Gwenfrewy, more commonly called Winifred, was a descendant of the early Kings of Powys and the daughter of Tyfid, a great and rich man in North Wales: Lord of the townships of Abeluyc (Trefynnon alias Holywell), Maenwen & Gwenffynnon in Tegeingl. After being harassed by some young princes of Powys, her maternal uncle, St. Beuno, decided to move home with his family and offered to become Winifred's teacher in return for some land on which to build a church. Tyfid gave him Abeluyc and here, in the steep Valley of Sechnant, Beuno set up house. Daily, he instructed Winifred in the little church he had built and, eventually, gave her the religious veil, with the approval of her father and mother.
One day, Winifred's parents and their servants were all at church, Beuno was officiating, and Winifred was left alone in the house. While they were out, Caradog, son of Prince Alaog, Lord of Pennarlag (Hawarden alias Pennard Halawg) rode by and stopped at the house to ask for a drink. He was so overcome by Winifred's beauty, that he made improper suggestions and, when rejected, moved to force himself upon her. Winifred fled to join her family at Abeluyc. The young horseman easily overtook her, however, and, in a fit of rage, cut off her head on the steps of the church (22nd June).
Caradog stood with his sword in his hand, unable either to stir from the spot or to repent. At all the commotion, St. Beuno came rushing outside. Distraught, he cursed the young prince for his terrible crime, who immediately dropped down dead and was whisked away by devils. Beuno informed the assembled Christians that Winifred had vowed to die a martyr to her virginity and Christianity. Then he took up her head from the ground and set it back in its rightful place. From where it had fallen, there instantly sprang up a well of pure clear water. At the same time, he commanded the congregation to pray that Winifred might be restored to life and fulfil her vow; and, when they arose from praying, she arose with them. For the rest of her life she had a red mark round her throat where it had been sliced through.
By Beuno's advice, Winifred remained at that church, gathering around her eleven virgins of honest and holy conversation and instructing them in the Christian religion. Beuno himself travelled west, first to Ireland; but Winifred and her maidens worked him a chasuble or some pretty piece of needlework every year. They put it into their well and the stream always carried it safely to him.

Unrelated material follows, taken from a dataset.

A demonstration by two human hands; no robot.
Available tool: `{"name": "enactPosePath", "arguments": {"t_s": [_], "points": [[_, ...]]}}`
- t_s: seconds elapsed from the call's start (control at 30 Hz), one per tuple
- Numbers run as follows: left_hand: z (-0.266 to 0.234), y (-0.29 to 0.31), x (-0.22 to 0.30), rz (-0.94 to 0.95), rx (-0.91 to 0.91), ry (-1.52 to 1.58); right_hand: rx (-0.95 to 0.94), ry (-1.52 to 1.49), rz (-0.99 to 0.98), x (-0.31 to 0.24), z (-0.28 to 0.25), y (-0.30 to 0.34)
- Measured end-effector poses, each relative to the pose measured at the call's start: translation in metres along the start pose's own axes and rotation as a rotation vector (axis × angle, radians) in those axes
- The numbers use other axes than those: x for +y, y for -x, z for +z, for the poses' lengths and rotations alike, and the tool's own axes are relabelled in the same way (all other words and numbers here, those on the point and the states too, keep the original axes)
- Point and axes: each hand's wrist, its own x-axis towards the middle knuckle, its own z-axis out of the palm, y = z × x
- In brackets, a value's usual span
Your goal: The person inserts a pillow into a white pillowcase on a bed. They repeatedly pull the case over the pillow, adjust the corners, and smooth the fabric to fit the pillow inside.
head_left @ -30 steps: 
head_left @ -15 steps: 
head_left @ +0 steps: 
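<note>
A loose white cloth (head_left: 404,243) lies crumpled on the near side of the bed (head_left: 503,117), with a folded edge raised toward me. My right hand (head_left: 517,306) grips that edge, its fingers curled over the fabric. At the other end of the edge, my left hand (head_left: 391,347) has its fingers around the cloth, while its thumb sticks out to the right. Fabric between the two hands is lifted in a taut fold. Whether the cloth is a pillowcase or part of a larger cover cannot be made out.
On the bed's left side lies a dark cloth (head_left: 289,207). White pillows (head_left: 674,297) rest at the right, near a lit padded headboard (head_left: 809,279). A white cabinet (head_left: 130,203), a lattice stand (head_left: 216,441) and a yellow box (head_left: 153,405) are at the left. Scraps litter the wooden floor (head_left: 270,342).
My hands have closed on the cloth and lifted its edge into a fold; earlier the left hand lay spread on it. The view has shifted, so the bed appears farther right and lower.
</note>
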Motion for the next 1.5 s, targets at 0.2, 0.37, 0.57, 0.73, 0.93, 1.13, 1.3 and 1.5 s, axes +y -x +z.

After travelling, on a pilgrimage, to Rome, Winifred called together the 'Synod of Winifred,' attended by most of the holy men and women of Wales, Dumnonia and the North. Here it was agreed that her initiative of living a religious life in grouped safety was preferable to that of the hermitage; and, having been at Abeluyc for seven years, she decided to move on and help create such establishments elsewhere. She travelled to Bodfari, but the hermit, St. Diheufyr, was not interested in her new ideas. Similarly with St. Sadwrn at Henllan. It was not until she reached Gwytherin that she was welcomed by her mother's cousin, St. Eleri. Here, Winifred was presented to his mother, St. Tenoi, and together they established a double monastery in the village. Winifred eventually succeeded the latter as abbess there and, upon her death on 3rd November AD 660, she was buried in the monastic cemetery by her sponsor.
St. Winifred was a local Welsh saint of little importance until her relics were translated, in 1136, to a magnificent shrine in Shrewsbury Abbey; and her popular Life was written by Prior Robert of Shrewsbury only two years later. Her original tomb was retained at Gwytherin and St. Winifred's Well, still to be seen in the old town of Holywell in Flintshire, became - and remains - one of the most visited shrines in the whole of Wales. It is fed by a stream of singular brightness, unfortunately not the original, but from the same source. The temperature of the water never changes, summer or winter. It is so clear that the pebbles at the bottom are distinctly seen to be stained as though with blood. The copious supply is never affected by the longest drought or the heaviest rains and miraculous cures, apparently, continue to occur there. It is lined with fragrant moss, the Jungermannia oplevoides. The beautiful chapel which stands over it was built by the Countess of Richmond, mother of King Henry VII, but is earlier in origin.
Partly edited from Agnes Dunbar's "A Dictionary of Saintly Women" (1904).
Records of St. Winifred date back to the 12th century. She is generally considered legendary.